Despite all that, Michigan State is in a very good position as we inch closer to March Madness, with a strong shot at a 2-seed and a clear ability to make a deep run in the NCAA Tournament. The Spartans will be a good team and a tough out during March Madness. However, they also won’t quite be a tournament favorite, at least among most analysts and fans, which is another way of saying they could absolutely be beaten. The question is, by whom?
The answer to that question, in March, is always the same: anybody. Any tournament team can beat any other once the tournament gets started, as demonstrated last year when, for the first time ever, a 16-seed (UMBC) beat a 1-seed (Virginia). If we’re looking at more likely teams that could knock off Michigan State though, or teams that would appear to be particularly difficult matchups for the Spartans, a few schools come to mind.
In addition to being a very, very good overall team and one of the true National Championship favorites, Virginia presents some specific issues for Michigan State. To begin with, the Cavaliers very nearly lead the nation in fewest turnovers per game, at just 9.4; Michigan State, meanwhile, struggles to force turnovers to begin with, indicating Virginia might have a chance to completely control the pace of this hypothetical matchup. Additionally, Michigan State relies fairly heavily on 3-point shooting, yet Virginia has some of the best defense in this category in the country, meaning it could potentially neutralize the Spartans’ biggest would-be advantage. Cassius Winston is one of the few guards in the country as good as Virginia’s duo of Ty Jerome and Kyle Guy, but without Joshua Langford alongside him, even Winston might have trouble keeping up. Virginia is certainly a team the Spartans don’t want to see in March.
The shine has come off of Michigan a little bit from a month or so ago. It’s clear that the Wolverines have some offensive issues, and may lack consistency in general. However, they were included as a team to considerin championship betting at a basketball wagering platform recently for good reason. The Wolverines have one of the best defenses in the country, an excellent, tournament-tested coach in John Beilein, and one of the best heart-and-soul, made-for-March type of players you’ll see this season in do-it-all forward Ignas Brazdeikis. We can’t yet say too much about how Michigan State matches up in particular because the teams still have to play twice this regular season. However, Michigan’s strength plus the extra tension of a rivalry scenario make Michigan a tricky potential opponent in a Final Four down the road.
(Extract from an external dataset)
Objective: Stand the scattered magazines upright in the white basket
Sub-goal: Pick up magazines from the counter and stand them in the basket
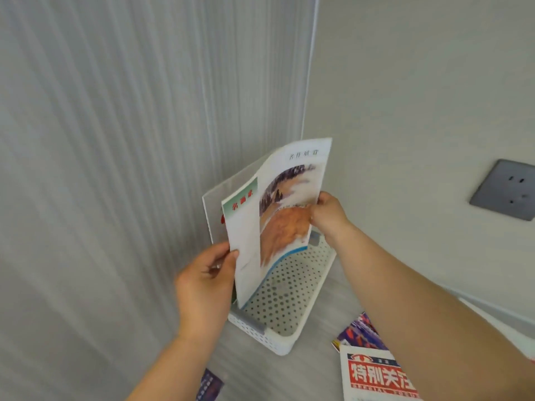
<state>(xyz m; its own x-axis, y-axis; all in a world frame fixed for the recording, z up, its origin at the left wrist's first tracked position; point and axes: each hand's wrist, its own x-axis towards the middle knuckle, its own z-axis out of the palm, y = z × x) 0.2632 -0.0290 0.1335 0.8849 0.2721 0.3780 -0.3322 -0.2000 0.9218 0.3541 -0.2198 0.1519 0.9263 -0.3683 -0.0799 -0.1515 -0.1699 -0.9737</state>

Duke seems to be a mismatch for Michigan State more often than not, as shown in Izzo’s much-talked-about poor record versus the Blue Devils. This year probably isn’t an exception. Not only do most see Duke as the nation’s best team at full strength, but the Blue Devils have some strengths that can nullify what would be advantages for the Spartans against most teams. For instance, Michigan State is one of the best defensive rebounding teams in the country, yet Duke excels on the offensive boards, making this a potential wash (and maybe even a straight-up advantage for Duke if Nick Ward isn’t back on the court for Michigan State by March). Cassius Winston is Michigan State’s best player by a fairly wide margin, yet Duke point guard Tre Jones has shown an incredible ability to bottle up star guards The Blue Devils quite simply have the ability to make things very difficult for Michigan State. And if Zion Williamson is at full strength, as it appears he will be following an injury scare, the Spartans have no answer for him.
Identifying Virginia, Michigan and Duke isn’t exactly bold given that all three will be among the title favorites this March. Villanova isn’t quite on that tier, however, yet is one among the 3-, 4-, or 5-seeds that the Spartans should be wary of. Fresh off a second title in four years, the Wildcats have been difficult to figure this season. They won 11 games in a row into conference play but have since dropped three of four, including a recent upset at the hands of Georgetown. One thing that’s become clear is that Villanova has trouble winning when not hitting its 3-point shots. However, they typically do make those shots, about as much as anyone in the country - and Michigan State has very weak 3-point defense. That can be a bad recipe, and makes Villanova the kind of second-tier team the Spartans may not want to run into.
It could still be a terrific season for Michigan State, and the way the team has played, a national title is on the table, particularly if Ward returns. There will always be some matchups tougher than the rest though, and any of the four teams above could prove tricky for Izzo and Co.